Pendukung Post Modernitas
Pemikiran
post-modernisme sangat panas (Crook, 2001; Ritzer, 1997; Ritzer dan Goodman,
2001; Kellner, 1989a) dan sedemikian panasnya sampai terus-menerus didiskusikan
di berbagai bidang ilmu, termasuk sosiologi, sehingga mungkin telah berada
dalam proses kematiannya (Lemert, 1994b). Perlu dibedakan antara teori sosial
post modern dan post modernitas (Best dan Kellner, 1991). Post-modernitas
adalah sejarah baru yang dianggap telah menggantikan era modern atau
modernitas. Teori sosial post modern adalah cara berpikir baru tentang post
modernitas; dunia sudah demikian berbeda sehingga memerlukan cara berpikir yang
sama sekali baru.
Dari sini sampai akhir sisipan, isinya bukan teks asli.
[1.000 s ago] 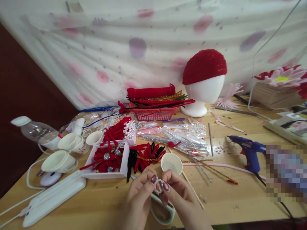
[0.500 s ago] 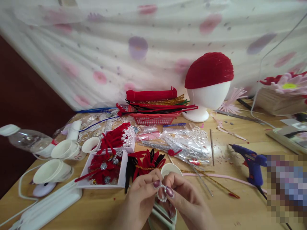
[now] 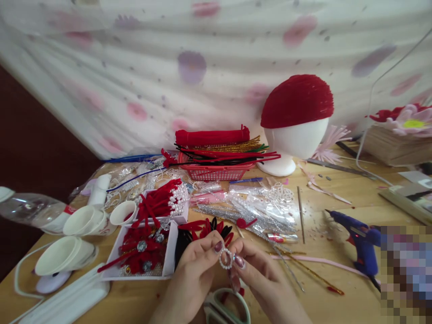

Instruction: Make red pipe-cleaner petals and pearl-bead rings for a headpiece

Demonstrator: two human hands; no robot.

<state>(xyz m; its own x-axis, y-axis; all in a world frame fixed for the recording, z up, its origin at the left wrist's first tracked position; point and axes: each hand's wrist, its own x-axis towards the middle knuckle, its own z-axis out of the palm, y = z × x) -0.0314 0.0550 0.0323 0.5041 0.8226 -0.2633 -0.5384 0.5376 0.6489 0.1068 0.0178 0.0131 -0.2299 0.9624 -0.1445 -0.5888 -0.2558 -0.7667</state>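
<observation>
A small ring of white pearl beads (image 3: 225,266) is pinched between my two hands, low in the middle of the view. My left hand (image 3: 199,265) grips its upper left side with thumb and forefinger. On the right side, the thumb and fingers of my right hand (image 3: 253,265) close on it. Scissors with pale green handles (image 3: 248,306) lie on the table just below. Behind my hands sit red and black fuzzy stems (image 3: 205,227), partly hidden by my fingers.
To the left stand a white box of red pieces (image 3: 168,256), paper cups (image 3: 57,256) and a plastic bottle (image 3: 30,209). A blue glue gun (image 3: 361,238) lies right. Farther back are a red basket (image 3: 216,173) and a foam head with a red cap (image 3: 297,103).
The view has shifted slightly. My hands still hold the bead ring, which now shows as a rounder loop. More of the scissors' handles shows below, and the cup behind my hands is now hidden.
</observation>
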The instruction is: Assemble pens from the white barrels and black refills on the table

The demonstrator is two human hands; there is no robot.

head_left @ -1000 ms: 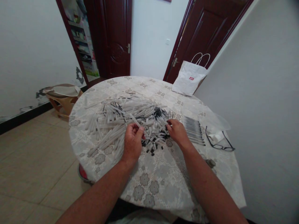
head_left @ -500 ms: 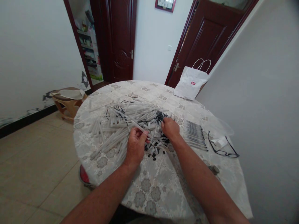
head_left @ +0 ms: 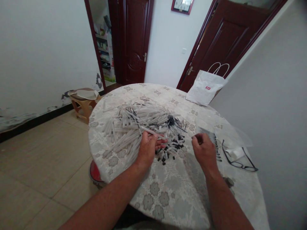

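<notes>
Your left hand [head_left: 148, 147] pinches a white pen barrel [head_left: 153, 131] at frame centre, while your right hand [head_left: 204, 151] is curled closed beside the row of assembled pens [head_left: 214, 142].

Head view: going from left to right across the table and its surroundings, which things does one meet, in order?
Wooden stool → pile of white pen barrels → left hand → right hand → eyeglasses.

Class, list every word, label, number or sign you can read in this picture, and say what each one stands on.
Red label on the white paper bag: too small to read.
Wall clock face: numerals blurred, cut off by the frame.
Goods on the shelves through the doorway: print unreadable.
Nothing else carries text.
</notes>
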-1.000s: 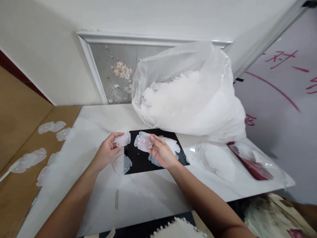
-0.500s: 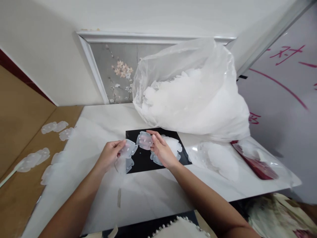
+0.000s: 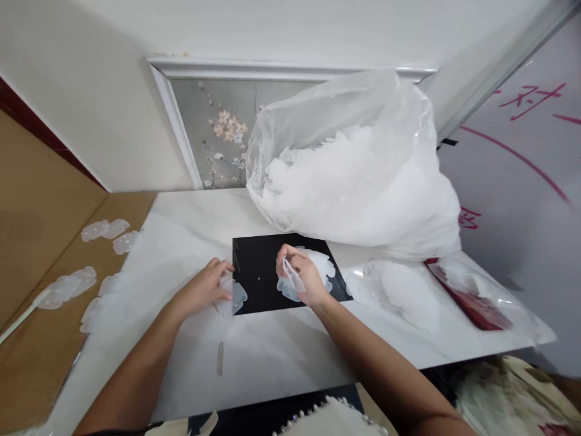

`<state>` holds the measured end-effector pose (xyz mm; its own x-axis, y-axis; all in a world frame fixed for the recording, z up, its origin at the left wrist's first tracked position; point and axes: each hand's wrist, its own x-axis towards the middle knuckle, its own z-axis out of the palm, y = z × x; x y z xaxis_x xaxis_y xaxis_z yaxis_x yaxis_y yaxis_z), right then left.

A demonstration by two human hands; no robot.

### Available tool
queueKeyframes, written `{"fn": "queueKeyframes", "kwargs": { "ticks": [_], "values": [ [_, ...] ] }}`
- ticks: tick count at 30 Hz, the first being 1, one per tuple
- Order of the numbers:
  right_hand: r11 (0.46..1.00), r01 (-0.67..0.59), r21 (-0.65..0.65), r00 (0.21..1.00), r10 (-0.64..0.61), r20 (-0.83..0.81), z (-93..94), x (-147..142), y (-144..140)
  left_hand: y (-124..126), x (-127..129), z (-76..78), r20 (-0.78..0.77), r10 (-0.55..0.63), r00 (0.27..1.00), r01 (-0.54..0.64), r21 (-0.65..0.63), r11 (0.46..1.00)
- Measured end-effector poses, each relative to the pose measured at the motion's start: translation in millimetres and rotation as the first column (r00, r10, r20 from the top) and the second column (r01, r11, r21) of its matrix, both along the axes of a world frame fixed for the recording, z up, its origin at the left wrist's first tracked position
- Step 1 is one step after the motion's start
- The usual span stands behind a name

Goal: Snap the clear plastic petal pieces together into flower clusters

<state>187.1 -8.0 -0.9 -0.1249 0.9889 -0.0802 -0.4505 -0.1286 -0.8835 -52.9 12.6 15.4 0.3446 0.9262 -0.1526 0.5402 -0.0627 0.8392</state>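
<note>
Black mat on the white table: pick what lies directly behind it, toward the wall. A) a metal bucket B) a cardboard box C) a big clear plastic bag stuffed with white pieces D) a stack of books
C: behind the black mat bulges a big clear plastic bag full of white pieces.

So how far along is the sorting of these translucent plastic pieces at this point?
Looks early. Done: several pieces laid out on the brown cardboard at left. In hand: the left hand presses a piece onto the small stack at the black mat edge; the right hand pinches one thin translucent piece over another pile. Left: the large clear plastic bag is full of pieces.
</note>
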Motion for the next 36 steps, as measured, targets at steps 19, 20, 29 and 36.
{"fn": "queueKeyframes", "kwargs": {
  "ticks": [19, 20, 29, 36],
  "values": [
    [0.894, -0.089, 0.439, 0.711, -0.251, 0.657, -10.4, -4.7, -7.3, -11.4, 25.6, 19.4, 0.628, 0.231, 0.743, 0.043, -0.389, 0.920],
    [0.887, -0.094, 0.452, 0.699, -0.264, 0.664, -10.9, -4.7, -7.4, -11.5, 25.2, 20.0, 0.647, 0.222, 0.730, 0.066, -0.390, 0.918],
    [0.793, -0.182, 0.582, 0.654, -0.344, 0.674, -8.6, -6.9, -10.9, -13.2, 22.8, 20.8, 0.701, 0.145, 0.698, 0.190, -0.377, 0.907],
    [0.765, -0.209, 0.610, 0.658, -0.352, 0.666, -9.8, -8.5, -13.0, -14.0, 24.2, 20.5, 0.697, 0.157, 0.699, 0.186, -0.390, 0.902]
  ]
}}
Teoritisi post modern cenderung menolak perspektif teoritis
yang dijelaskan di bagian-bagian di atas dan juga menolak cara berpikir untuk
menciptakan teorinya. Cara melukiskan post modernitas ini sama banyaknya dengan
teoritisi sosial post modern. Untuk menyederhanakannya akan dirangkum beberapa
elemen kunci gambaran yang dikemukakan oleh salah seorang teoritisi
post-modernitas terkemuka, Fredric Jameson (1984,1991). Pertama, post
modernitas adalah sebuah dunia yang dangkal, dunia superfisial (misalnya hutan
jelajah di Disneyland tak sama dengan hutan sebenarnya). Kedua, post modernitas
adalah dunia yang kekurangan hubungan kasih sayang dan emosi. Ketiga, lenyapnya
makna tempat seseorang dalam sejarah; sukar membedakan antara masa lalu, masa
kini dan nasa datang. Keempat, modernitas ditandai oleh teknologi produktif,
eksplosif dan meluas (misalnya, perakitan mobil), sedangkan post-modernitas
didominasi oleh teknologi yang implosif, mendatar, dan reproduktif (misalnya,
televisi). Dalam hal ini masyarakat post-modern sangat berbeda dari masyarakat
modern. Perbedaan dunia seperti itu memerlukan cara berpikir yang berbeda pula.
Rosenau (1992; Ritzer, 1992) mendefinisikan mode pemikiran post modern dari
segi hal-hal yang ditentangnya. Pertama, teoritisi post modern menolak jenis
teori-teori besar yang menandai kebanyakan teori sosiologi klasik. Mereka lebih
meyakini penjelasan yang lebih terbatas, atau tanpa penjelasan sama sekali.
Kedua, menolak kecenderungan membatasi antara disiplin ilmu terlibat dalam
sesuatu yang dinamakan teori sosiologi (atau sosial) yang berbeda dari,
katakanlah, pemikiran filsafat atau bahkan dari cerita novel. Ketiga, teoritisi
post modern sering lebih tertarik mengejutkan pembaca ketimbang terlibat dalam
diskusi akademis. Keempat, teoritisi post modern lebih cenderung memusatkan
perhatian pada aspek pinggiran masyarakat ketimbang meneliti inti masyarakat
(katakanlah, rasionalitas atau eksploitasi kapitalis).